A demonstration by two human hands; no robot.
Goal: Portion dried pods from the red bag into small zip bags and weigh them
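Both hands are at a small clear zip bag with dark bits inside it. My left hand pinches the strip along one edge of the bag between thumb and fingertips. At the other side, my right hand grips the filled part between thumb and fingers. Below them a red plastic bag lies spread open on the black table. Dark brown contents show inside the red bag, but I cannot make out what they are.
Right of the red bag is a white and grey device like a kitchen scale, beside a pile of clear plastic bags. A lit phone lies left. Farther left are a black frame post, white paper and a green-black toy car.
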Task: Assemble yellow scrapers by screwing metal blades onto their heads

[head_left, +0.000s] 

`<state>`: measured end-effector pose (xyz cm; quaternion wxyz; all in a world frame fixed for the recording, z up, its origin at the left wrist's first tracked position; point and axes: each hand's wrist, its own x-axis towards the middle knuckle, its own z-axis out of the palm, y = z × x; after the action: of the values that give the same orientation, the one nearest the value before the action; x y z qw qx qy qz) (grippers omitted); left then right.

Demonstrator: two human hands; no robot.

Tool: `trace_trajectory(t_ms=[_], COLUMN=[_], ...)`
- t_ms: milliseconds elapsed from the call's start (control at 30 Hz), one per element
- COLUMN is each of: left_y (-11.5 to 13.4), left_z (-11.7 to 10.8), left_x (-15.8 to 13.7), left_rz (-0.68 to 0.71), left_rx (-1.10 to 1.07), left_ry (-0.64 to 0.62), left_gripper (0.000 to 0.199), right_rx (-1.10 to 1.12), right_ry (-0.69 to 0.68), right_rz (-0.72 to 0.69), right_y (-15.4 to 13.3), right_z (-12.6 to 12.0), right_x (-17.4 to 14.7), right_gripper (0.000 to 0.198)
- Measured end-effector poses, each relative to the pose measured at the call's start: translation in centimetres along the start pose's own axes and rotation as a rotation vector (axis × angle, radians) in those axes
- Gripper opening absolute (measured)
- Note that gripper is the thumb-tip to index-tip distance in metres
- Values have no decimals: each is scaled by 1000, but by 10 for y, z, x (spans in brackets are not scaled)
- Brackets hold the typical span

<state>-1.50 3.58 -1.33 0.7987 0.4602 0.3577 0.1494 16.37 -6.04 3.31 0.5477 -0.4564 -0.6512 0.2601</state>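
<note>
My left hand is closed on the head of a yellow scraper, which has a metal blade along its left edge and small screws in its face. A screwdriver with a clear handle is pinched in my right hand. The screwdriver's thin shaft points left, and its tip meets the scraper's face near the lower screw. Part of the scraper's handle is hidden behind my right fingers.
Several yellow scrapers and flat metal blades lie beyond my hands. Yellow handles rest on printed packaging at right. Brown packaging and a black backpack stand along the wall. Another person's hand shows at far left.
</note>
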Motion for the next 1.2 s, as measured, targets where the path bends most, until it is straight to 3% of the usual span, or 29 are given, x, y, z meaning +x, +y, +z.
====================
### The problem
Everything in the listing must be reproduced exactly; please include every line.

### Expected answer
A demonstration by two human hands; no robot.
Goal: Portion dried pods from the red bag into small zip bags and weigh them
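Both hands are at a small clear zip bag with dark bits inside it. My left hand pinches the strip along one edge of the bag between thumb and fingertips. At the other side, my right hand grips the filled part between thumb and fingers. Below them a red plastic bag lies spread open on the black table. Dark brown contents show inside the red bag, but I cannot make out what they are.
Right of the red bag is a white and grey device like a kitchen scale, beside a pile of clear plastic bags. A lit phone lies left. Farther left are a black frame post, white paper and a green-black toy car.
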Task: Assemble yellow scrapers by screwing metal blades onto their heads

[head_left, +0.000s] 

`<state>`: measured end-effector pose (xyz cm; quaternion wxyz; all in a world frame fixed for the recording, z up, its origin at the left wrist's first tracked position; point and axes: each hand's wrist, its own x-axis towards the middle knuckle, its own z-axis out of the palm, y = z × x; after the action: of the values that give the same orientation, the one nearest the value before the action; x y z qw qx qy qz) (grippers omitted); left then right.

Demonstrator: two human hands; no robot.

Tool: `trace_trajectory(t_ms=[_], COLUMN=[_], ...)`
- t_ms: milliseconds elapsed from the call's start (control at 30 Hz), one per element
- COLUMN is each of: left_y (-11.5 to 13.4), left_z (-11.7 to 10.8), left_x (-15.8 to 13.7), left_rz (-0.68 to 0.71), left_rx (-1.10 to 1.07), left_ry (-0.64 to 0.62), left_gripper (0.000 to 0.199), right_rx (-1.10 to 1.12), right_ry (-0.69 to 0.68), right_rz (-0.72 to 0.69), right_y (-15.4 to 13.3), right_z (-12.6 to 12.0), right_x (-17.4 to 14.7), right_gripper (0.000 to 0.198)
- Measured end-effector poses, each relative to the pose measured at the call's start: translation in centimetres along the start pose's own axes and rotation as a rotation vector (axis × angle, radians) in those axes
- Gripper opening absolute (measured)
- Note that gripper is the thumb-tip to index-tip distance in metres
- Values have no decimals: each is scaled by 1000, but by 10 for y, z, x (spans in brackets are not scaled)
- Brackets hold the typical span

<state>-1.50 3.58 -1.33 0.7987 0.4602 0.3577 0.1494 16.37 -6.04 3.31 0.5477 -0.4564 -0.6512 0.2601</state>
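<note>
My left hand is closed on the head of a yellow scraper, which has a metal blade along its left edge and small screws in its face. A screwdriver with a clear handle is pinched in my right hand. The screwdriver's thin shaft points left, and its tip meets the scraper's face near the lower screw. Part of the scraper's handle is hidden behind my right fingers.
Several yellow scrapers and flat metal blades lie beyond my hands. Yellow handles rest on printed packaging at right. Brown packaging and a black backpack stand along the wall. Another person's hand shows at far left.
</note>
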Motion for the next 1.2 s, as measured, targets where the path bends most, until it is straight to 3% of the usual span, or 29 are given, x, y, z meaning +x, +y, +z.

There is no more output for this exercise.